SSgt Estes was troubled when he first noticed that his command post failed to fly the flag at half mast at the base of the 380th on the evening of February 7, 2006.

“The entire base fail [sic] to give honor and respect to Mrs. Coretta Scott King by placing the American flag at half staff. Two days later there is no one talking about the wrong that was given to… Mrs. Coretta Scott King at the 380th… It’s hard to hold back the tears trying not to believe in the year 2006 that things like this [are] still going on… unequal treatment and disregard,” Estes wrote in an email to his unit on February 9, 2006.

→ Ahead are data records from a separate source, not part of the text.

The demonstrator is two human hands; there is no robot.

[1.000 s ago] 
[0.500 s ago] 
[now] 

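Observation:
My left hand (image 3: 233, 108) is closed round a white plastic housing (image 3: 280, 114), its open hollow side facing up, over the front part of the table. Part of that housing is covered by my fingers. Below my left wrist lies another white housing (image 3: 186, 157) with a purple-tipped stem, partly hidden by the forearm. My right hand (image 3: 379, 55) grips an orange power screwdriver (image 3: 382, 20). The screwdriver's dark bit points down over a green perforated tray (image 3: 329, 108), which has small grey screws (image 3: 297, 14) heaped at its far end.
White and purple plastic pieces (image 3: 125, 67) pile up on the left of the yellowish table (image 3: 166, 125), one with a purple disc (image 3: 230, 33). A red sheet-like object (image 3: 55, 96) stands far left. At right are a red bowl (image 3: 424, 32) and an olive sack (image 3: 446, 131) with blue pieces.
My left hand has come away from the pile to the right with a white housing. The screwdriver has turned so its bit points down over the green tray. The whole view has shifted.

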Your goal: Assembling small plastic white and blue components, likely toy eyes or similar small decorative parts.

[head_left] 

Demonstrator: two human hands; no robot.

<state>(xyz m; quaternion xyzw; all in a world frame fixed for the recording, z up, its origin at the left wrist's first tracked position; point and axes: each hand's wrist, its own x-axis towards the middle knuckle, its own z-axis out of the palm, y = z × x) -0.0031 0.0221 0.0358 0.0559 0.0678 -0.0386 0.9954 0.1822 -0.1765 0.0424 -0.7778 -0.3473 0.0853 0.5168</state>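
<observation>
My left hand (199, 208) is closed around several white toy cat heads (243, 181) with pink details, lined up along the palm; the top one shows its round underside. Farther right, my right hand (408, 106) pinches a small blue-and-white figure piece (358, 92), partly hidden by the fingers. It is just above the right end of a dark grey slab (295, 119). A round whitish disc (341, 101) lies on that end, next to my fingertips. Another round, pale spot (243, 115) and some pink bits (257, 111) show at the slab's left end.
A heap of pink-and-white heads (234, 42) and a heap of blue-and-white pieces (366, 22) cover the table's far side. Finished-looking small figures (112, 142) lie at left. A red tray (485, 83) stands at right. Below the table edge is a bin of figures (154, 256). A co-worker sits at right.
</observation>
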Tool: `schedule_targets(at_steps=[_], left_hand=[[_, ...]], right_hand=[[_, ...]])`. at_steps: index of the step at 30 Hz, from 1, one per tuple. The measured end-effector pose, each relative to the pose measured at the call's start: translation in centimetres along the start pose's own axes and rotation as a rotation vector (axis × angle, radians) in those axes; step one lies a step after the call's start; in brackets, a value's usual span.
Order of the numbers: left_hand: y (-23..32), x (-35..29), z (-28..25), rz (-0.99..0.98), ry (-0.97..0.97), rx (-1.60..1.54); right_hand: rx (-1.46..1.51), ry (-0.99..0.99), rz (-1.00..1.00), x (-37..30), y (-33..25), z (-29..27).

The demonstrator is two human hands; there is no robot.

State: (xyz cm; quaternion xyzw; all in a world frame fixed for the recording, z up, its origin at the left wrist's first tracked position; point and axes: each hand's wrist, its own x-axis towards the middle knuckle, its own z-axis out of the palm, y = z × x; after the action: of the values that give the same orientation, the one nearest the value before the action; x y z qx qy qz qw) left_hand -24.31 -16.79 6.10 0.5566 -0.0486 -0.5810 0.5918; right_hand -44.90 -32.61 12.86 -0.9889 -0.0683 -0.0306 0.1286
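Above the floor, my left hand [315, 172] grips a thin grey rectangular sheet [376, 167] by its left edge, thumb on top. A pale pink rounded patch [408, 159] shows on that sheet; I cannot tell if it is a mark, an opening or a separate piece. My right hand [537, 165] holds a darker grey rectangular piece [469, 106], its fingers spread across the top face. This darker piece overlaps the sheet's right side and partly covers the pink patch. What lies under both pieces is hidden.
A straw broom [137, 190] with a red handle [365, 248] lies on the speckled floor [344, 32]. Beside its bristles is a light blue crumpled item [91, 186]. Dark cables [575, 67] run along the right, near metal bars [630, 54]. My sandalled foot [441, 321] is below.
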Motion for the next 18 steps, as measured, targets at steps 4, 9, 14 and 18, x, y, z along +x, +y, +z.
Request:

“I was taught very earlier in my military career to give honor and respect to others and so was everyone else… How did the leadership allow this to happen? Mrs. Coretta Scott King was for the advancement of people and doing what was right for the entire human race. She deserves better treatment from the members of the 380th…” Estes wrote.

SSgt. Estes immediately went to his superior, TSgt Ulyssia A. Guerrier Expeditionary Logistics Readiness Squadron Vehicle Operations Night Supervisor, on the night of the 7th.

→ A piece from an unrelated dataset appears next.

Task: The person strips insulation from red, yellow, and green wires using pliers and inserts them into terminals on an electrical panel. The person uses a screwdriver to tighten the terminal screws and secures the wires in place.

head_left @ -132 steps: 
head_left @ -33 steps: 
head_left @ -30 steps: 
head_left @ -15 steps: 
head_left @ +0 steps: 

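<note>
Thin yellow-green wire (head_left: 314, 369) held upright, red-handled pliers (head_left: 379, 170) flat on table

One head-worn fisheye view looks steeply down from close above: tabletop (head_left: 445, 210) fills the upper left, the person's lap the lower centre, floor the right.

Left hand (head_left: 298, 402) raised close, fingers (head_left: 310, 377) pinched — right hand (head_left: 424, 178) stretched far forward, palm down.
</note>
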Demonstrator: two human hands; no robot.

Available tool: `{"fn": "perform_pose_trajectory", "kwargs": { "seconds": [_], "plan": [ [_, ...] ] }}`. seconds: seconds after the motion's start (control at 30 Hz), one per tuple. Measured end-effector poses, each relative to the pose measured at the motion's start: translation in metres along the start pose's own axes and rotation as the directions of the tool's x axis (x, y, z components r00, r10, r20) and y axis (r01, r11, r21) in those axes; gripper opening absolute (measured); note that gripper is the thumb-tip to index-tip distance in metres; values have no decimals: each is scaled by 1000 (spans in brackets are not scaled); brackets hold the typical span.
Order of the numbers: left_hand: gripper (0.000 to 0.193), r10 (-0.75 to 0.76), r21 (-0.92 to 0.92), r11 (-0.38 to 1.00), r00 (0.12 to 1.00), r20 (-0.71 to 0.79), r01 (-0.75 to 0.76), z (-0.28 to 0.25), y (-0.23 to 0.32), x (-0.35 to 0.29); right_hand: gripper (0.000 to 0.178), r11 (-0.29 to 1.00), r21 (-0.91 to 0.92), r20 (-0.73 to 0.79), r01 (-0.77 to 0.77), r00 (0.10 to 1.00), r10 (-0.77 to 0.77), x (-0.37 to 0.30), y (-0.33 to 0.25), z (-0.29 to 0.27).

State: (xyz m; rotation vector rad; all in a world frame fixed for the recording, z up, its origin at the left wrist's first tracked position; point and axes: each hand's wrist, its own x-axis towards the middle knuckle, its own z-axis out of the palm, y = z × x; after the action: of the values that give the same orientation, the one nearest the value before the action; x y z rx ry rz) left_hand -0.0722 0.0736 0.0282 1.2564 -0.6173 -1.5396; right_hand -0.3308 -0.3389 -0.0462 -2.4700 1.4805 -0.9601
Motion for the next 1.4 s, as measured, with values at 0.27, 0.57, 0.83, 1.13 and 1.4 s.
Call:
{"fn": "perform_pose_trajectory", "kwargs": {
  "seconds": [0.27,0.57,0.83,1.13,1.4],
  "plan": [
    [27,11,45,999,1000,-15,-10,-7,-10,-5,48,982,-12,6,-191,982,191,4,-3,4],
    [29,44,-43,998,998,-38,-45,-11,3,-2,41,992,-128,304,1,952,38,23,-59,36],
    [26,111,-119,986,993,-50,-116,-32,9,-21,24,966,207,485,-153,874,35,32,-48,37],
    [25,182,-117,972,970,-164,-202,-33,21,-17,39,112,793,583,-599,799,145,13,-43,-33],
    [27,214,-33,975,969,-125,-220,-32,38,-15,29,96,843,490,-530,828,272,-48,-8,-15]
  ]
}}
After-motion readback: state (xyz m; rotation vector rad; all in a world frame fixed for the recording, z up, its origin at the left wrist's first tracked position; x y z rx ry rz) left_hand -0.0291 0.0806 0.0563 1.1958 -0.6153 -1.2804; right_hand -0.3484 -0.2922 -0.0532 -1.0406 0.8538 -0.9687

Guerrier failed to take immediate action, instead referring him to file a complaint with the Equal Opportunity Office, Atlanta Progressive News has learned.


Estes wrote Capt. Shoffstall of Equal Opportunity at 3am on February 8, 2006. “President Bush ordered on Tuesday February 7, 2006, all American flags every where to be lowered to half mast for the late Coretta Scott King and the flag at the 380th was not lowered. This is a big disappointment for all Americans serving in the 380th.”

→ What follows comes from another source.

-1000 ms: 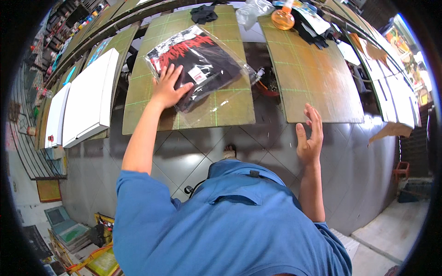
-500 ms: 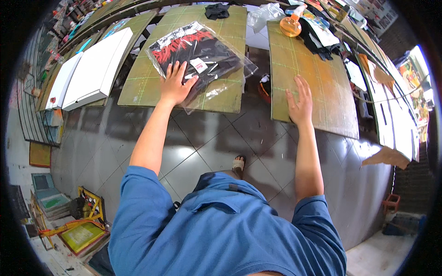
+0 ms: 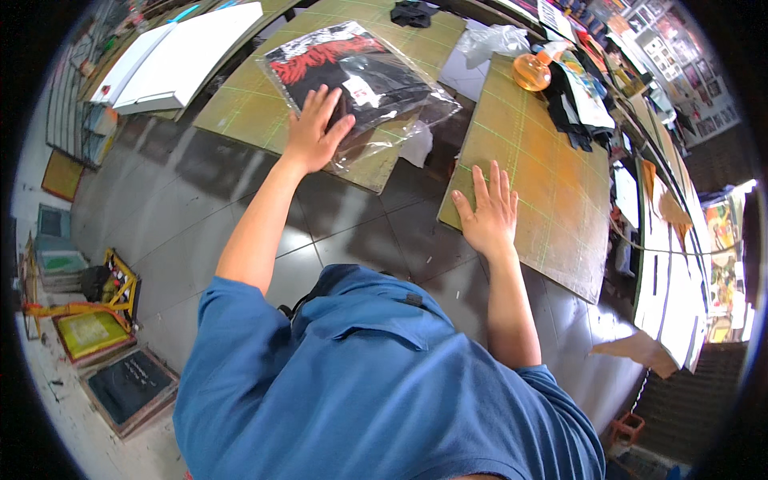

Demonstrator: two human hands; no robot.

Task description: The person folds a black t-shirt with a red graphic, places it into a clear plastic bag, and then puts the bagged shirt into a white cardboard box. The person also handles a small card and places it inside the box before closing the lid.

An email reply from Shoffstall appeared not to address the issue, stating that the base would have had to have permission from the UAE to fly their flag at half-mast. However, Estes wasn’t talking about the UAE flag.

“SSgt Estes, this is the response I received from the MEO at Al Udeid regarding your question. Hope this helps… Permission must be obtained from a nation before its flag is flown at half-staff. Therefore, unless permission is granted in each case (for each flag that flies over your installation), it is recommended that flags of other nations not be flown when the flag of the United States is at half-staff. I would imagine that your installation commander would also have to get permission not to fly the other countries flag during the period of our half-staff honors. This sounds like a lot of red tape and probably could not be approved quick enough,” Shoffstall wrote at 2pm on the 8th.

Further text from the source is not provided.